Daniel Lemire's blog

, 3 min read

Open Access is the short-sighted fight

My colleague Stevan Harnad thinks it is silly to boycott for-profit journals. My ex-colleague Stephen Downes admits to being a boycotter, but he claims not to be silly.

Both of them are silly.

  • Stephen Downes has worked outside the realm of prestigious academic journals (so he says). He claims that his career suffered in the process. Yet, he became a Senior Research Officer at the National Research Council of Canada, despite lacking a Ph.D. He is world famous and a sought-after speaker. By many measures, including citations rate and publication output, he would rank in the first percentiles among academic researchers. Stephen reminds me of a millionaire start-up owner who feels like a loser compared to real businessmen who wear business suits. (It is interesting to imagine Steven Downes in a business suit.)
  • Stevan Harnad is pointing out that transforming the publication business by creating new publication venues is too slow. Much faster, he thinks, to keep the current system, but have researchers post preprints of their work. That is much like telling Woody Allen to go work in Hollywood, while posting previews of his movies for free on the net.
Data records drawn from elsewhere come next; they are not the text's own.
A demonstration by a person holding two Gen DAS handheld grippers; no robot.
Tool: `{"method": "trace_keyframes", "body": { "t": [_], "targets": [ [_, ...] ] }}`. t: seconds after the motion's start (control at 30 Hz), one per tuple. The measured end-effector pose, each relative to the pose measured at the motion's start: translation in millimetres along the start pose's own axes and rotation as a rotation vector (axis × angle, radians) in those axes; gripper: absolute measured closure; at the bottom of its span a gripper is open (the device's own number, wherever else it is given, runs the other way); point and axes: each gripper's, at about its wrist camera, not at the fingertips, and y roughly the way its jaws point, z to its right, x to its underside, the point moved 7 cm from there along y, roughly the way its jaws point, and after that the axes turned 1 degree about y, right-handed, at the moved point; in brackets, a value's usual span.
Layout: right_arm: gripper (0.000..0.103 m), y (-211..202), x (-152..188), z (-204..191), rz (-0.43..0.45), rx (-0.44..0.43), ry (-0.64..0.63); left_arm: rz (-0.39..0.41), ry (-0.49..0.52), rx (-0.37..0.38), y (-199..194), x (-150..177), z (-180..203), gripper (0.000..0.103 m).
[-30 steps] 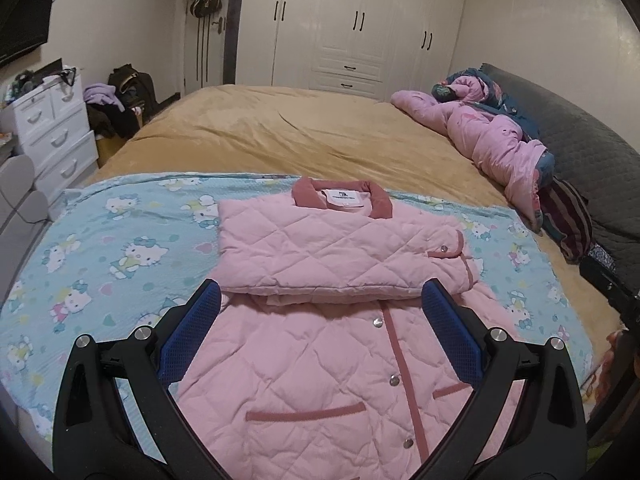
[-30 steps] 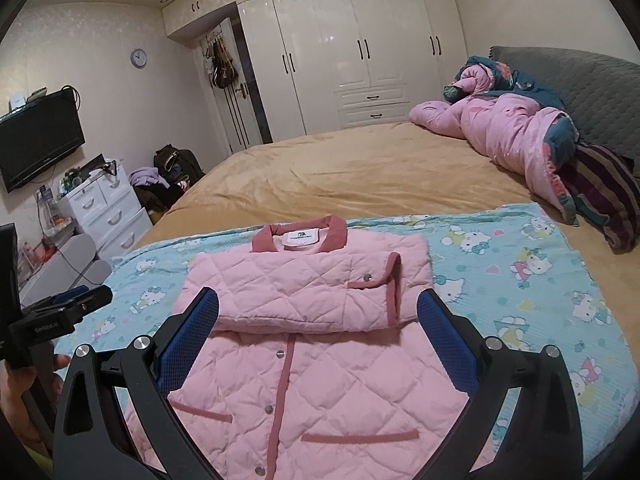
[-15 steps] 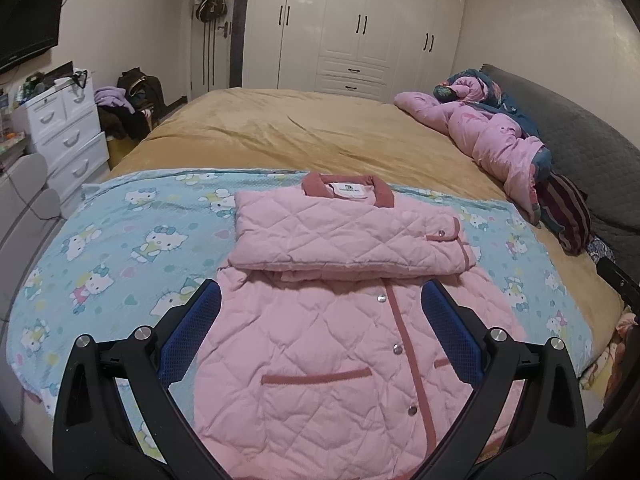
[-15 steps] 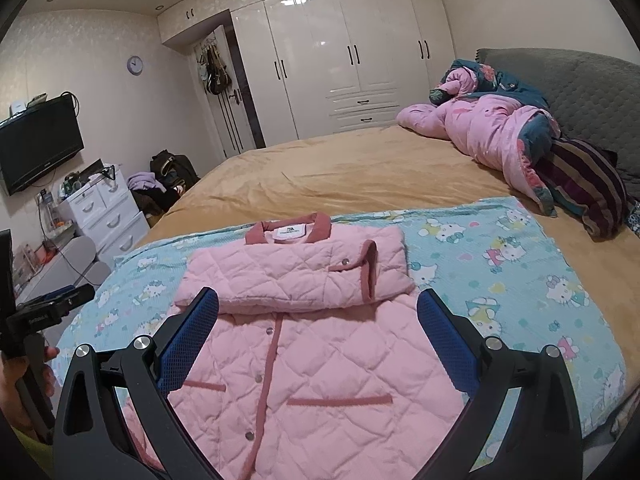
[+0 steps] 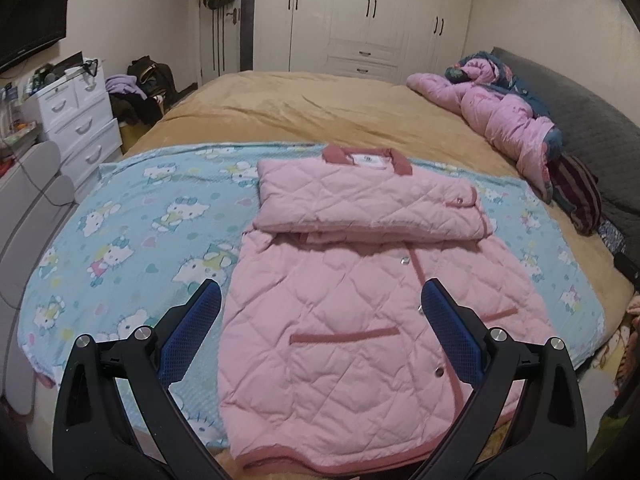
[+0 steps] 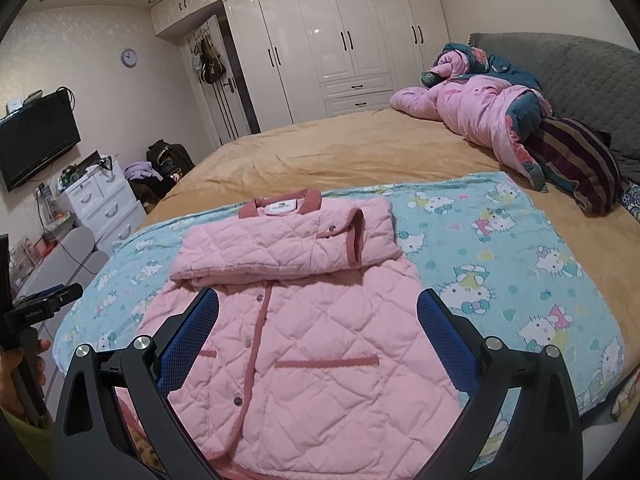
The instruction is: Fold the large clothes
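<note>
Pink quilted jacket [image 5: 360,300] lies flat, front up, on a blue cat-print blanket [image 5: 132,240] spread over the tan-covered bed [image 5: 320,108]. Both sleeves are folded across the chest just below the collar. Left hand-held gripper [image 5: 320,332]: fingers apart, above the hem, holding nothing. Right hand-held gripper [image 6: 318,332]: fingers apart, likewise empty, over the lower jacket front.
</note>
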Motion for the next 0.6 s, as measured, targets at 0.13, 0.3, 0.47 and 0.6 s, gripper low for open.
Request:
{"method": "trace_keyframes", "body": {
  "t": [0.13, 0.3, 0.47, 0.6],
  "targets": [
    [0.004, -1, 10, 8, -0.014, 0.008, 0.001, -0.035, -0.003, -0.019, 7, 16, -7, 0.009],
    [0.004, 2, 23, 18, -0.038, 0.014, 0.007, -0.083, -0.013, -0.028, 15, 37, -16, 0.009],
    [0.004, 4, 36, 27, -0.06, 0.019, 0.007, -0.128, -0.033, -0.048, 19, 57, -33, 0.009],
    [0.004, 7, 45, 33, -0.08, 0.02, 0.012, -0.172, -0.064, -0.065, 25, 76, -49, 0.009]
  ]
}}
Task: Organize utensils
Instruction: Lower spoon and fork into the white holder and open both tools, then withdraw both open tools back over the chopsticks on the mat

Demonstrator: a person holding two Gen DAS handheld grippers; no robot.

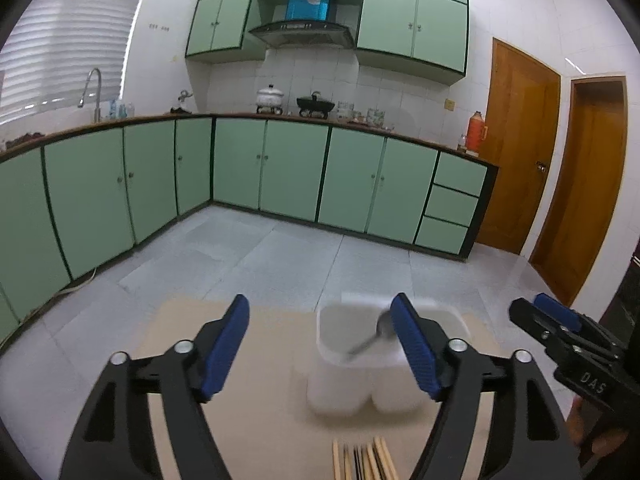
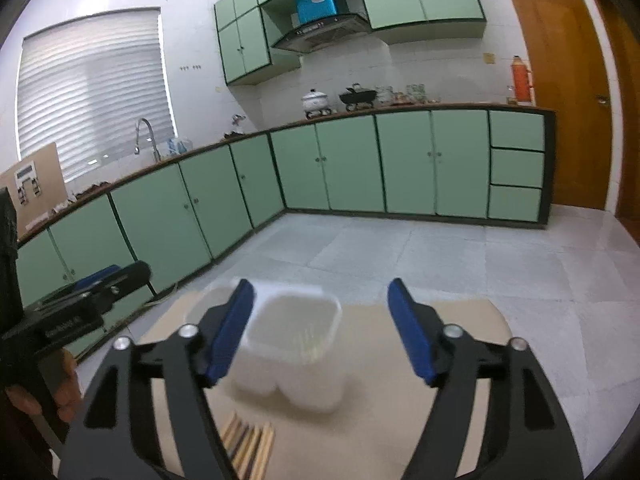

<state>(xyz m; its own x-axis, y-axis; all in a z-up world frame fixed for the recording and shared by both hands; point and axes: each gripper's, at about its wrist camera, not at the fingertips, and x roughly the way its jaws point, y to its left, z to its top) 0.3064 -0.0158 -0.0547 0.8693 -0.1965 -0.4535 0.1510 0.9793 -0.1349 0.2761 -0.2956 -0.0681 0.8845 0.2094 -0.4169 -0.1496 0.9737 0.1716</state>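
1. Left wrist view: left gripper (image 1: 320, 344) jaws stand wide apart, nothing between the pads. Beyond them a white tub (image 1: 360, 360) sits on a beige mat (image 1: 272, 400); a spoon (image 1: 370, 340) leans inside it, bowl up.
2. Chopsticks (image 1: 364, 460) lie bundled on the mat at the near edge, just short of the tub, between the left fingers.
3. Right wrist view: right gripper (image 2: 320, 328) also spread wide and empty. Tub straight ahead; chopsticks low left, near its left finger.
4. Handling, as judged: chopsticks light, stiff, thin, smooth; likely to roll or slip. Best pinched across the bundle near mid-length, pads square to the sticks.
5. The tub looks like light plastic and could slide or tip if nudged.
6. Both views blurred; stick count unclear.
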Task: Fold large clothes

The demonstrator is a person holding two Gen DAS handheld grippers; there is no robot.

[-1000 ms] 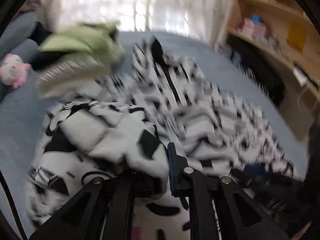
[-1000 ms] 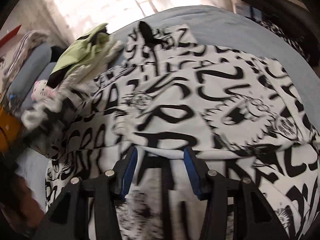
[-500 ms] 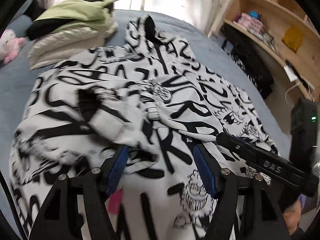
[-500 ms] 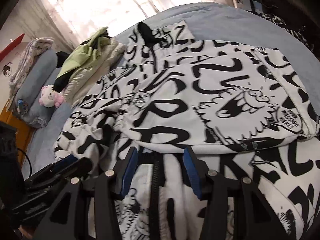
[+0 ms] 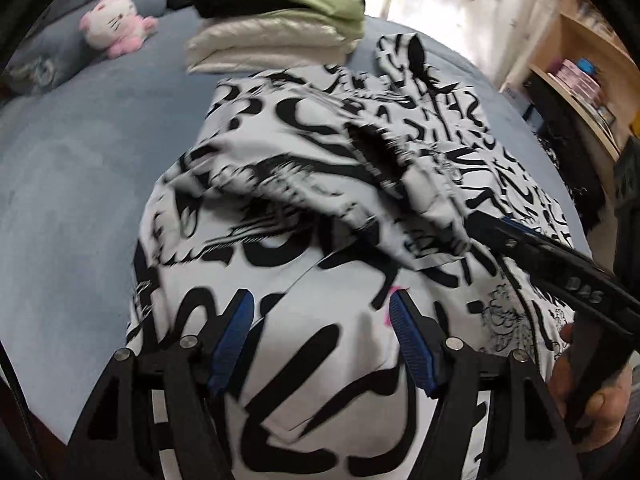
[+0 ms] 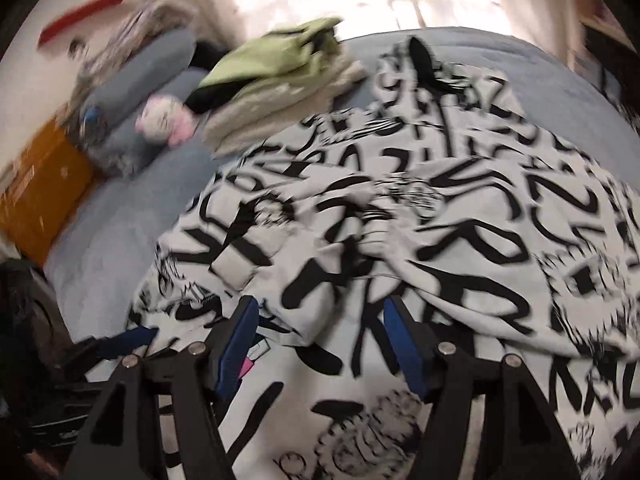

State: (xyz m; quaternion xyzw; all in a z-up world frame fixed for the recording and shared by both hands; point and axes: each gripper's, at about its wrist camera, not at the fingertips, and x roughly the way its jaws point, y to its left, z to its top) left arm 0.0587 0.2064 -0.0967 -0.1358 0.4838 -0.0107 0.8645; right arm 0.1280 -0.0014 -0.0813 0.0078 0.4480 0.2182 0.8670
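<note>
A large white hoodie with black graffiti print (image 5: 320, 208) lies spread on a blue bed (image 5: 80, 184), hood toward the far end. One sleeve is folded across its chest. My left gripper (image 5: 320, 328) is open and empty, hovering over the hoodie's lower part. My right gripper (image 6: 316, 332) is open and empty over the same garment (image 6: 440, 240). The right gripper's black arm (image 5: 560, 268) shows at the right of the left wrist view. Both views are blurred.
A stack of folded clothes, green on top (image 5: 280, 20), sits at the far end of the bed, also in the right wrist view (image 6: 280, 76). A pink-and-white plush toy (image 5: 116, 28) lies by blue pillows. Wooden shelves (image 5: 592, 72) stand at right. An orange box (image 6: 40, 192) is at left.
The left gripper let go of the sleeve, which now lies folded across the chest, and opened wide. Both grippers shifted leftward over the hoodie's lower part.
</note>
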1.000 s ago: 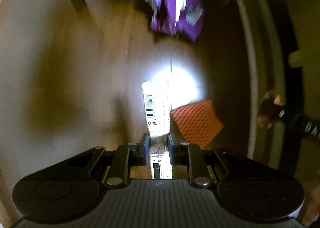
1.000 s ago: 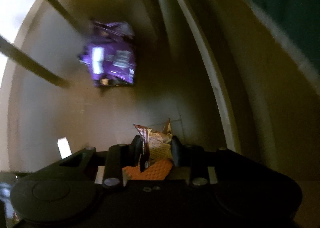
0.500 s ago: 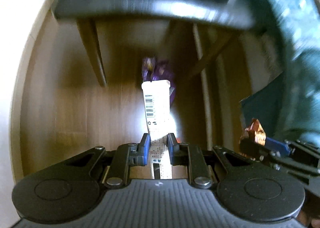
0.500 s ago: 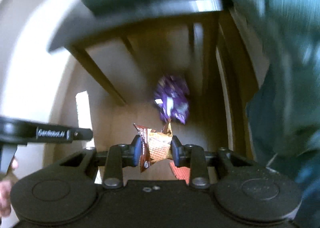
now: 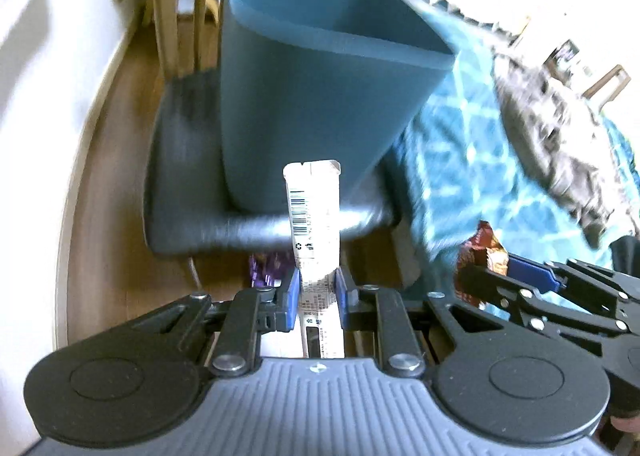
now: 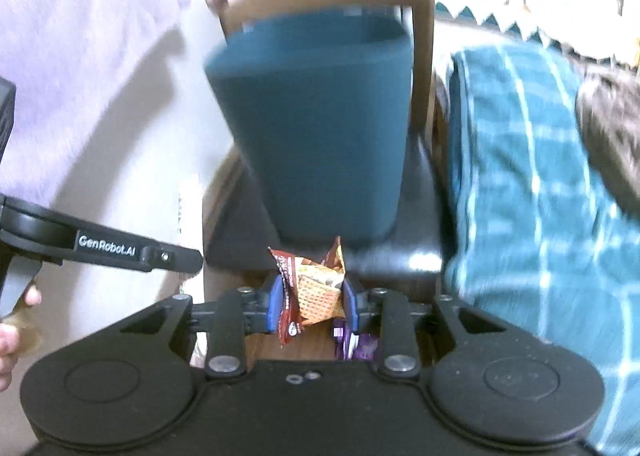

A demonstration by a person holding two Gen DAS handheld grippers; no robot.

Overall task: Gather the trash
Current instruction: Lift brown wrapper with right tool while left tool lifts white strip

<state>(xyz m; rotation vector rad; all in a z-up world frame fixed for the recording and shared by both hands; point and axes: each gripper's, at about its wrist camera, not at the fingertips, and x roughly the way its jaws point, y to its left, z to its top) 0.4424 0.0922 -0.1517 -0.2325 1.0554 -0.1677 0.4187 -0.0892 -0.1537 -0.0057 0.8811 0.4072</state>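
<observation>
A: What's at twelve o'clock?
B: A wooden chair with a dark seat.
A: And at three?
B: A teal patterned blanket beside it; wooden floor at nine

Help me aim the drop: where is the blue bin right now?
In both wrist views the blue bin stands on the dark chair seat, ahead of both loaded grippers, teal blanket to its right.
</observation>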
After all, reinventing Hollywood would take too long! But let us consider where we come from… We inherited a system from an era where it was unthinkable to print a journal with thousands of pages. The scarcity meant that publishing many papers was hard. Thus, the best researchers were the ones that published many papers. With electronic publication, we maintain the scarcity because it has become the basis of our prestige system. The step forward is embrace a culture of abundance. We must adopt Open Scholarship and drastically new models such as author-centric science. Stevan is missing the point of radically new initiatives such as PLoS by objecting that its journals are not sufficiently prestigious. That is like objecting that blogging lacks prestige because anyone can write a blog. While making papers available for free (Stevan’s goal) is laudable, it will fall short of opening the scientific culture. If scientists dismiss Open Access, it is because the academic culture rewards publication above all else, including readership. To go forward, we must stop rewarding researchers for merely “publishing”. After all, nobody rewards me for writing this blog post. My reward comes when people appreciate my blog. My incentive is to be interesting, not to publish. Science publishing needs to move to the same model. PLoS already applies this model with great success: they are working toward opening the culture, not merely giving free access to the content.


Note: I am lucky enough to have had the pleasure of working with both Downes and Harnad. Because I like to live dangerously, I dare calling them silly, but do not follow my lead lightly.